▶ [Task material]:

*-*-*

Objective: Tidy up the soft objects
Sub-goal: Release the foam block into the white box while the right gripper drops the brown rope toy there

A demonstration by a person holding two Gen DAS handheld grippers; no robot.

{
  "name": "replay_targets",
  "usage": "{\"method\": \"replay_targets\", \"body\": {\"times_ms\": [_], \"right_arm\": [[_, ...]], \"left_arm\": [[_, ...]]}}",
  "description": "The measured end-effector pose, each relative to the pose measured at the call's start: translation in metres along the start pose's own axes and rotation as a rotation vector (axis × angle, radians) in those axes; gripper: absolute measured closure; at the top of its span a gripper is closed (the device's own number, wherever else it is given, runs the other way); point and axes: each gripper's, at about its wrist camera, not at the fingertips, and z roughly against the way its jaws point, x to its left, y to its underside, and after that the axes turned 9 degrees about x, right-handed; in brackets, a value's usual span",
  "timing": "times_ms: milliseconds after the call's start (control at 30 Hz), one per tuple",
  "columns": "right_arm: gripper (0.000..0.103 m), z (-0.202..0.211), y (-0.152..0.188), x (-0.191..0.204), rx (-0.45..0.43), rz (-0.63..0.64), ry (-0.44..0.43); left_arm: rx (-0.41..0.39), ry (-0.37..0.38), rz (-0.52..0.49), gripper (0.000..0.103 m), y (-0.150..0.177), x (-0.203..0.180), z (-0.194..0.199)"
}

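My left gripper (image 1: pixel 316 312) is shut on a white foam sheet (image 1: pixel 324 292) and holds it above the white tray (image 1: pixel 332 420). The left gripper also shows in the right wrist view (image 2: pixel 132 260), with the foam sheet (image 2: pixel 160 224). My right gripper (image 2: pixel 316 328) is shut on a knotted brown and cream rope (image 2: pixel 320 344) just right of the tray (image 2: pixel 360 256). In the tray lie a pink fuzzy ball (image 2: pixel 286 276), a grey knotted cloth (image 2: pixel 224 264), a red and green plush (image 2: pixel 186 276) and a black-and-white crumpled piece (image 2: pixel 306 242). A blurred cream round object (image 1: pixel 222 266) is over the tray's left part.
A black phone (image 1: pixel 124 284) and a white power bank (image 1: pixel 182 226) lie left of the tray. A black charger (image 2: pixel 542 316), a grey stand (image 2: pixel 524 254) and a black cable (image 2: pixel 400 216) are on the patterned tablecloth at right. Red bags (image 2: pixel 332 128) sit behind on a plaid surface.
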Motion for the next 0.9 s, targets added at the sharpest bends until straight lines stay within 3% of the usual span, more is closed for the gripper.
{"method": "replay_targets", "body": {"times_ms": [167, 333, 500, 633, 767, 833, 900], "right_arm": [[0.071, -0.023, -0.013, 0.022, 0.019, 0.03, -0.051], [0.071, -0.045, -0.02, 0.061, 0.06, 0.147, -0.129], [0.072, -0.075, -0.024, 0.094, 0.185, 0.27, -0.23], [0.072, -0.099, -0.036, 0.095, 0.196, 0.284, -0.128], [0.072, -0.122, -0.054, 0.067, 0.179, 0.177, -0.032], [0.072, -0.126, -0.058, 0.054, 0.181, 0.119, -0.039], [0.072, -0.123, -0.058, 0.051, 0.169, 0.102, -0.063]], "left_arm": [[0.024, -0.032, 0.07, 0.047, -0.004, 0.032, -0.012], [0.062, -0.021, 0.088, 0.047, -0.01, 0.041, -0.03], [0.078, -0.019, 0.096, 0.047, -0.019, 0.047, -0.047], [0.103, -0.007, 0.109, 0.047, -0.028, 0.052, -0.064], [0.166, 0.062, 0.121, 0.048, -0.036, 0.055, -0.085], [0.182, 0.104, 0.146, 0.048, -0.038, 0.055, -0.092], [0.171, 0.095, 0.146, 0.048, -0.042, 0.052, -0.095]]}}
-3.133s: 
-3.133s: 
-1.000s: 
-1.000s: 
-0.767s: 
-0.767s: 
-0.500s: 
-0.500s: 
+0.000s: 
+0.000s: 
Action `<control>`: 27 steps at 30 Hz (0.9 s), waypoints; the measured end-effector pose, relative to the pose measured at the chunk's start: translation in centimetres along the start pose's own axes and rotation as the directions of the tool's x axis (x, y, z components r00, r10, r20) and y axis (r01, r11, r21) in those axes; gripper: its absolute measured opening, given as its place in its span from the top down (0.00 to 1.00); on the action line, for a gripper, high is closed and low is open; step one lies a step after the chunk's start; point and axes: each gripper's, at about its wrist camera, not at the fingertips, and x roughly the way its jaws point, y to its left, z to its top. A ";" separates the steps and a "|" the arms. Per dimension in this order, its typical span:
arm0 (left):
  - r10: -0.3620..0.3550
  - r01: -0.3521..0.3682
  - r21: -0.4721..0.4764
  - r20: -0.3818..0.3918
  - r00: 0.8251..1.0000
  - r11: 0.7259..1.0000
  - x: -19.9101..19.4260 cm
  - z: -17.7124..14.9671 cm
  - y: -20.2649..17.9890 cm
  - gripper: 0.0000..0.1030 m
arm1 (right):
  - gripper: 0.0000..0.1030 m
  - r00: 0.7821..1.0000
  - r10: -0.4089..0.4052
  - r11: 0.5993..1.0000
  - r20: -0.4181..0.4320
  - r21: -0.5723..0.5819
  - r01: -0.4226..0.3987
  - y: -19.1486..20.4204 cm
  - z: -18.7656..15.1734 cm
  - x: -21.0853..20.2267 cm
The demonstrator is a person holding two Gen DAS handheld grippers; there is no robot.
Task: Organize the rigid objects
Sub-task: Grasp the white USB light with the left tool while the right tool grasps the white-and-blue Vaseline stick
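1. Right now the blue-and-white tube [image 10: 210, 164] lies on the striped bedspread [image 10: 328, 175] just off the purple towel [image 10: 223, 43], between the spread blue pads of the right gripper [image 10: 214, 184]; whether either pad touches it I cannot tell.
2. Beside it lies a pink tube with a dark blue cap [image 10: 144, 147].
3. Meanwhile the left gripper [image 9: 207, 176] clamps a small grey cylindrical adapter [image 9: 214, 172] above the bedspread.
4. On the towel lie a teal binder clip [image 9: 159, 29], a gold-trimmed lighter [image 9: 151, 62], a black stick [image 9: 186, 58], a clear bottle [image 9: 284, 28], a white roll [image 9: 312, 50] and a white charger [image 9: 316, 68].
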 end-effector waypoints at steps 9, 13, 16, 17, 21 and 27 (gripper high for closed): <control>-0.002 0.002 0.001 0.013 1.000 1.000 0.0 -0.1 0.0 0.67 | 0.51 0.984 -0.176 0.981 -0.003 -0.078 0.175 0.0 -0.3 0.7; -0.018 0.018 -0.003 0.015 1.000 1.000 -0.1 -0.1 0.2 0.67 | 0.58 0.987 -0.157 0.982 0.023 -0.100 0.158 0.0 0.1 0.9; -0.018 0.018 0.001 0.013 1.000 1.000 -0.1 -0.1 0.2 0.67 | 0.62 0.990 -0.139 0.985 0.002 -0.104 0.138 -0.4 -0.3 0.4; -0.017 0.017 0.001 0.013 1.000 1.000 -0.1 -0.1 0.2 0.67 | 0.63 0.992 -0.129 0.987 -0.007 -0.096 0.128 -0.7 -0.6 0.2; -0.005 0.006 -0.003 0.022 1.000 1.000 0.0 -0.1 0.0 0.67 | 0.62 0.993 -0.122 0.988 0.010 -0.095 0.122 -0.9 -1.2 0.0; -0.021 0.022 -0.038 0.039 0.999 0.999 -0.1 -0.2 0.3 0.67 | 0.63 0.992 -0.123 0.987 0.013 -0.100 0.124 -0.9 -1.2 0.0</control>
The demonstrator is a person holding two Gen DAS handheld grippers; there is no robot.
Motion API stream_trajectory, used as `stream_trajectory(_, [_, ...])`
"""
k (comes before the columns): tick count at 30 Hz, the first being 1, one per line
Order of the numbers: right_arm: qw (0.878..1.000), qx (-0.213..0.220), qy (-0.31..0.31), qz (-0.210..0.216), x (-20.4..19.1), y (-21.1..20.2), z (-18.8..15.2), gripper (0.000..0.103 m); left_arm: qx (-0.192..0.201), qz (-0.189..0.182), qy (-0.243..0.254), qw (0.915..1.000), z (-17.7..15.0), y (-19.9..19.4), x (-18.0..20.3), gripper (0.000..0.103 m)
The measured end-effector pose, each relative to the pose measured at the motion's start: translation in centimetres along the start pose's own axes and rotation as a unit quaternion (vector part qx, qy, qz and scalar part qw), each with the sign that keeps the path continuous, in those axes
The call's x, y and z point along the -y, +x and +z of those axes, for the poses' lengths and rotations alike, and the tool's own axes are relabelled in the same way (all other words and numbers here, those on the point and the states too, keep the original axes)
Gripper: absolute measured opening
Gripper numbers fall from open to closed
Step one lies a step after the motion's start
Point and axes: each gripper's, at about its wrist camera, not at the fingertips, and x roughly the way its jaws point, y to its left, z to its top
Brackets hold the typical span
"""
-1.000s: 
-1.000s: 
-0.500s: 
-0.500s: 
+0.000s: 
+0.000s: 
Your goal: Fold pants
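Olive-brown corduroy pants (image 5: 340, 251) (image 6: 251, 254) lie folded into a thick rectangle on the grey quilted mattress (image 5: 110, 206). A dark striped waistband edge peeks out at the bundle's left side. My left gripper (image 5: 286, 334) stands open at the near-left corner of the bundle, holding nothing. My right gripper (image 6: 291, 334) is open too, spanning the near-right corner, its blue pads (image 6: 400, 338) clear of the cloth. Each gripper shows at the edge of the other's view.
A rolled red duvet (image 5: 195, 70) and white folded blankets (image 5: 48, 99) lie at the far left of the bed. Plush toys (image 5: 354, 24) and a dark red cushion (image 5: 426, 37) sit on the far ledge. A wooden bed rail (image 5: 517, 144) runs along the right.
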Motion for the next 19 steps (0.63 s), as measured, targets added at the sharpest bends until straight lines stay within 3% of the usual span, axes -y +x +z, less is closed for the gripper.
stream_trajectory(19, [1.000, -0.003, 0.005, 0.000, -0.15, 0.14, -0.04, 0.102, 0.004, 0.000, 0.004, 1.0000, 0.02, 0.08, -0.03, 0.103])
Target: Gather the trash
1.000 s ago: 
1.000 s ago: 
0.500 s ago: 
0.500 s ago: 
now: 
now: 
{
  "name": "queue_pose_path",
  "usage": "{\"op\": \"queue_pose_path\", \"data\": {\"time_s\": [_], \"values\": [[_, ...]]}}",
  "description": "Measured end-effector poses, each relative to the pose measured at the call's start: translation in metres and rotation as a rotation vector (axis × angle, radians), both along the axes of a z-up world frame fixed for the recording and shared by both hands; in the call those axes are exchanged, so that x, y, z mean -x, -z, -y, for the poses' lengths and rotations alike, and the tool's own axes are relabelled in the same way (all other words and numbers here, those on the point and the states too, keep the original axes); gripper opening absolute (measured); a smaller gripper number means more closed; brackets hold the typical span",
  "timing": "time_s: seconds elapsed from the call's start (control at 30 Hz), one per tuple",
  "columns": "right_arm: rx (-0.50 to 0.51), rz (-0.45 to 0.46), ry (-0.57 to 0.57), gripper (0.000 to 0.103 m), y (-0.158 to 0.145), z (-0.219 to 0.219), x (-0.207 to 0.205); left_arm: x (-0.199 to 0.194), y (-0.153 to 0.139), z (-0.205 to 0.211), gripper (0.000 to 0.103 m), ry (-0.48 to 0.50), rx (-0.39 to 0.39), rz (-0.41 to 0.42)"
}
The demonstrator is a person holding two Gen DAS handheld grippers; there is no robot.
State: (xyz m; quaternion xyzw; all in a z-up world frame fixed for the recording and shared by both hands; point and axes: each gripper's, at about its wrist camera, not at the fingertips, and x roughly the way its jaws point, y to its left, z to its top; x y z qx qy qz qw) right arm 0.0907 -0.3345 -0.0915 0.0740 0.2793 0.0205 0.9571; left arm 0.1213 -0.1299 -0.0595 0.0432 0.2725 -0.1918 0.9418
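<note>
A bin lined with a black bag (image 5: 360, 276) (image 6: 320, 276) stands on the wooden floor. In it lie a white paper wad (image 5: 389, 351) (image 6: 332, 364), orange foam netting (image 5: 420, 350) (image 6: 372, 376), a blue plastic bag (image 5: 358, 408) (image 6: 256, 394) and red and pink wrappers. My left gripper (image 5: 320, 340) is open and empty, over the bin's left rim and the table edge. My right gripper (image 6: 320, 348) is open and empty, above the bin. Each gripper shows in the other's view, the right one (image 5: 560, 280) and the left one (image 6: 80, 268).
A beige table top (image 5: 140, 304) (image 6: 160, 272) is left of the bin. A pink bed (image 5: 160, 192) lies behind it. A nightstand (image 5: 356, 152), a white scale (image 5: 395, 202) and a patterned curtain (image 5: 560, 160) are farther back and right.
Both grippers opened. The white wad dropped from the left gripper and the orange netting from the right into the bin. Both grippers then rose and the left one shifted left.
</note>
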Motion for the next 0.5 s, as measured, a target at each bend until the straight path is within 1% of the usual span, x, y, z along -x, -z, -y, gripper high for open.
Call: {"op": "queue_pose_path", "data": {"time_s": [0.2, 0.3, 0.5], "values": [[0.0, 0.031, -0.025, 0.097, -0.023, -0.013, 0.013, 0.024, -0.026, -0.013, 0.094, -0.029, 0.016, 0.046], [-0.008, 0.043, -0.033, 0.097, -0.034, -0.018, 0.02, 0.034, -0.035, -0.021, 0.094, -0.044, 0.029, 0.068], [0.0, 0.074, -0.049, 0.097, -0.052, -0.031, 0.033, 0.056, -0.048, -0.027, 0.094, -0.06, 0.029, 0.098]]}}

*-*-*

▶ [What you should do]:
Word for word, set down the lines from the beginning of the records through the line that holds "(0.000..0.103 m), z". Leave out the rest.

▶ [Solution for this exercise]:
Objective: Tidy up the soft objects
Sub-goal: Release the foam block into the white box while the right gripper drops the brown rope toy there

A demonstration by a person holding two Gen DAS handheld grippers; no robot.

{
  "name": "replay_targets",
  "usage": "{\"method\": \"replay_targets\", \"body\": {\"times_ms\": [_], \"right_arm\": [[_, ...]], \"left_arm\": [[_, ...]]}}",
  "description": "The measured end-effector pose, each relative to the pose measured at the call's start: translation in metres along the start pose's own axes and rotation as a rotation vector (axis × angle, radians) in those axes; gripper: absolute measured closure; at the top of its span a gripper is closed (the device's own number, wherever else it is given, runs the other way); point and axes: each gripper's, at about its wrist camera, not at the fingertips, and z roughly against the way its jaws point, x to its left, y to its underside, and after that the axes turned 9 degrees about x, right-handed; in brackets, a value's usual span",
  "timing": "times_ms: milliseconds after the call's start (control at 30 Hz), one per tuple",
  "columns": "right_arm: gripper (0.000..0.103 m), z (-0.202..0.211), y (-0.152..0.188), x (-0.191..0.204), rx (-0.45..0.43), rz (-0.63..0.64), ry (-0.44..0.43); left_arm: rx (-0.41..0.39), ry (-0.37..0.38), rz (-0.52..0.49), gripper (0.000..0.103 m), y (-0.150..0.177), x (-0.203..0.180), z (-0.194..0.199)"

This exercise is finished.